Il affecta de le croire, sur sa parole, homme de confiance et régisseur du
château, et feignit une grande disposition au bavardage. Joseph abusa bien
vite de l'occasion, et, au bout de dix minutes, ses intentions et ses
projets devinrent clairs comme le jour pour Bénédict. Alors celui-ci se
tint sur ses gardes, et le désabusa de ses doutes relativement à Louise
avec un air de candeur dont Joseph fut parfaitement dupe. Cependant
Bénédict comprit que ce n'était pas assez, qu'il fallait se débarrasser
entièrement des intentions malfaisantes de ce mouchard, et il retrouva
tout à coup dans sa mémoire un moyen de le dominer.
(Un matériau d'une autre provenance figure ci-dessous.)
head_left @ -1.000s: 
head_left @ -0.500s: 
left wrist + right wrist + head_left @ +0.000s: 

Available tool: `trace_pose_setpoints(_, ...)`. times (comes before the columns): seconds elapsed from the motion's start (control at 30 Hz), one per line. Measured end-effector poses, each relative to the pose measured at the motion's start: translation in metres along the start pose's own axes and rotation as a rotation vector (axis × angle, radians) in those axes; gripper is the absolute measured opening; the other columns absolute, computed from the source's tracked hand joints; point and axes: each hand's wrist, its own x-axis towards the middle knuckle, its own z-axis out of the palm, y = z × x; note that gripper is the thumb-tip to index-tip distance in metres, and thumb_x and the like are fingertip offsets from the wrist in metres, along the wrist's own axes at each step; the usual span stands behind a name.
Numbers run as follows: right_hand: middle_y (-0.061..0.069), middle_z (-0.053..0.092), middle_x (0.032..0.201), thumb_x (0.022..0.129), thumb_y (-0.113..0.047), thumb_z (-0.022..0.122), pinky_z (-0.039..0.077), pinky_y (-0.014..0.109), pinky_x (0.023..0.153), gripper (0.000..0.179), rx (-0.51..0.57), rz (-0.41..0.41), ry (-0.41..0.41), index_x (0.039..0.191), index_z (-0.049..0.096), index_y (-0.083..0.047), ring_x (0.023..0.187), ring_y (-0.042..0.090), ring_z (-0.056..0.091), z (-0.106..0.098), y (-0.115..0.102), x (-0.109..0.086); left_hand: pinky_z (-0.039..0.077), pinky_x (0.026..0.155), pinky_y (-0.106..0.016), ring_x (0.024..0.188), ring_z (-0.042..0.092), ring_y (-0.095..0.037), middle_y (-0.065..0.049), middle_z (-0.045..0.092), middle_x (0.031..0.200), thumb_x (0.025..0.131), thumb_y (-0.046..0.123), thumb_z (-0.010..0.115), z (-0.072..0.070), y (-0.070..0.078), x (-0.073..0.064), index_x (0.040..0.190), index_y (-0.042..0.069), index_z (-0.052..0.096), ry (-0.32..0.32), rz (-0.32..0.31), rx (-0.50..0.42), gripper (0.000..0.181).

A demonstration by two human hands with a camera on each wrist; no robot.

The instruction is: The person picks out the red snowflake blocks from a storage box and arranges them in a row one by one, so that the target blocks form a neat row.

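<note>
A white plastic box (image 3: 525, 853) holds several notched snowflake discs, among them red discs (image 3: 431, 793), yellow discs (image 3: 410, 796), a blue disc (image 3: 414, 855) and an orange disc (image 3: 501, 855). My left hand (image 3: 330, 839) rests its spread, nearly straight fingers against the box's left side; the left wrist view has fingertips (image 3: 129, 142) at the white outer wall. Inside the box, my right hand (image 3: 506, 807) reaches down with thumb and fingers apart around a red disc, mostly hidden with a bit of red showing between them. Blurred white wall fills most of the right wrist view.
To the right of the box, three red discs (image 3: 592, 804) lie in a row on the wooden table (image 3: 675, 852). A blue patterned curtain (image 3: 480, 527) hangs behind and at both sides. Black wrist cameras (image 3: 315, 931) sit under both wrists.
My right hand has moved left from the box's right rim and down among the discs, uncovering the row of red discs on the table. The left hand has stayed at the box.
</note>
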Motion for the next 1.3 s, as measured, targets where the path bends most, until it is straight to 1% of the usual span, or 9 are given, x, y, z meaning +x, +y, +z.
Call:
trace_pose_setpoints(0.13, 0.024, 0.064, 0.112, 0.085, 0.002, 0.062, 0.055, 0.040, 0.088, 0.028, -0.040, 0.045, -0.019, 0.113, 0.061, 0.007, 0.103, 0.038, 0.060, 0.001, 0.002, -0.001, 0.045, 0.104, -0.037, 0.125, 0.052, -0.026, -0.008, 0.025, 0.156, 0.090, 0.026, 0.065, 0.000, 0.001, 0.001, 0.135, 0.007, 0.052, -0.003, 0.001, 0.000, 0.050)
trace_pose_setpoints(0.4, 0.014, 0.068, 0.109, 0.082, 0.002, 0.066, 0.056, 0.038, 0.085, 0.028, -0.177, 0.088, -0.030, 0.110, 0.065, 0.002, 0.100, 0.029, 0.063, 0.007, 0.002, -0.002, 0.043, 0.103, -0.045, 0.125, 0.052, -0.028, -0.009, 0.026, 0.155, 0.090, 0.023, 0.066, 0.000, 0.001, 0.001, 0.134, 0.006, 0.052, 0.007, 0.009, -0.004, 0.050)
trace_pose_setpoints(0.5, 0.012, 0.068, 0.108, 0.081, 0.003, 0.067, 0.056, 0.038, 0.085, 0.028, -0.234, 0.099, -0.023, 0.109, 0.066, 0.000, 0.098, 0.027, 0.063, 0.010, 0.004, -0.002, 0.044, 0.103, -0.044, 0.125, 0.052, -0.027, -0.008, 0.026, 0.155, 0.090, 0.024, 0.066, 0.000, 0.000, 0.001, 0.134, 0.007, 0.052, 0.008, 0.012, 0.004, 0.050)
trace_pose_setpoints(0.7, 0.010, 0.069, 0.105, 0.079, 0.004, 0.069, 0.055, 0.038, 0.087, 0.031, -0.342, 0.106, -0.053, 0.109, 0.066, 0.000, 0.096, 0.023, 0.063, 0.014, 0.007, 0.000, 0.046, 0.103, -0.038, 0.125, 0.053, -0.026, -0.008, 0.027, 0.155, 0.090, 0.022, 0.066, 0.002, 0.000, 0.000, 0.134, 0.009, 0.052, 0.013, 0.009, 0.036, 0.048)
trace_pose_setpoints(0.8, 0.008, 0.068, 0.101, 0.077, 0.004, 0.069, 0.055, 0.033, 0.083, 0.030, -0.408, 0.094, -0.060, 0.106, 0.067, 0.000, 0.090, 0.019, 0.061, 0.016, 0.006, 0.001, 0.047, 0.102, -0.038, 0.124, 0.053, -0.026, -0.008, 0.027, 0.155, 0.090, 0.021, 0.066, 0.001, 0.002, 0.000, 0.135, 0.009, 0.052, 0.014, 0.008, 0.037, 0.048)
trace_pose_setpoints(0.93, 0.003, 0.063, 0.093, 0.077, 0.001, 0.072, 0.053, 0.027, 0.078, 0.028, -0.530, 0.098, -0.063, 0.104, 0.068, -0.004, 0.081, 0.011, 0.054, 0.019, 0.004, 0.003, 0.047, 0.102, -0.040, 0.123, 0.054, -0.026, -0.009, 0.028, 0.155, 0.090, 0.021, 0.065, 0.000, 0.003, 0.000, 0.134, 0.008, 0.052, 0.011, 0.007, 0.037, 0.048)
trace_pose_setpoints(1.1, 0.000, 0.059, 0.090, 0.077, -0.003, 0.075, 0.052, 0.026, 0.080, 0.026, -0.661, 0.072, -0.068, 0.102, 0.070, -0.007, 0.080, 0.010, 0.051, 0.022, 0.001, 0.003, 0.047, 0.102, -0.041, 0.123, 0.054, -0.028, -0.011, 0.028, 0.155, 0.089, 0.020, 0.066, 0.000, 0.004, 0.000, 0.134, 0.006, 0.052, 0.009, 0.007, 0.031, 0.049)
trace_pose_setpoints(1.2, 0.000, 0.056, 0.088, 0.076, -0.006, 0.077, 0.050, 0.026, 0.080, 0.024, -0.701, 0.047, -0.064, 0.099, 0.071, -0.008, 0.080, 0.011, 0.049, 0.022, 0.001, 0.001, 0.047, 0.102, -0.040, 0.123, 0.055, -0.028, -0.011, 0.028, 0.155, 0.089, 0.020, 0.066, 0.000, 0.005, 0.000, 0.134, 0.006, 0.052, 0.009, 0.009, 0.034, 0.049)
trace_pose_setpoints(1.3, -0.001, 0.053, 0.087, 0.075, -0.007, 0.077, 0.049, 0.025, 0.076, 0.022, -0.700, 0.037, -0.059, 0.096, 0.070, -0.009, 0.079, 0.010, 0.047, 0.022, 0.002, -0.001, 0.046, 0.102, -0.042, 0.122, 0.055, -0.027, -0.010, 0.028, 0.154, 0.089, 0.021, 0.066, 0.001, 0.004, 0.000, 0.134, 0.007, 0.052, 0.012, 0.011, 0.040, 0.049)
--Parbleu, monsieur Joseph! lui dit-il, je suis fort aise de vous avoir
rencontré. J'avais précisément à vous communiquer une affaire intéressante
pour vous.
Joseph ouvrit deux larges oreilles, de ces oreilles de laquais, profondes,
mobiles, habiles à saisir, vigilantes à conserver; de ces oreilles où rien
ne se perd, où tout se retrouve.
--M. le chevalier de Trigaud, continua Bénédict, ce gentilhomme campagnard
qui demeure à trois lieues d'ici, et qui fait un si énorme massacre de
lièvres et de perdrix qu'on n'en trouve plus là où il a passé, me disait
avant-hier (nous venions précisément de tuer dans les buissons une
vingtaine de cailles vertes; car le bon chevalier est braconnier comme un
garde-chasse), il disait donc avant hier qu'il serait bien aise d'avoir un
homme intelligent comme vous à son service...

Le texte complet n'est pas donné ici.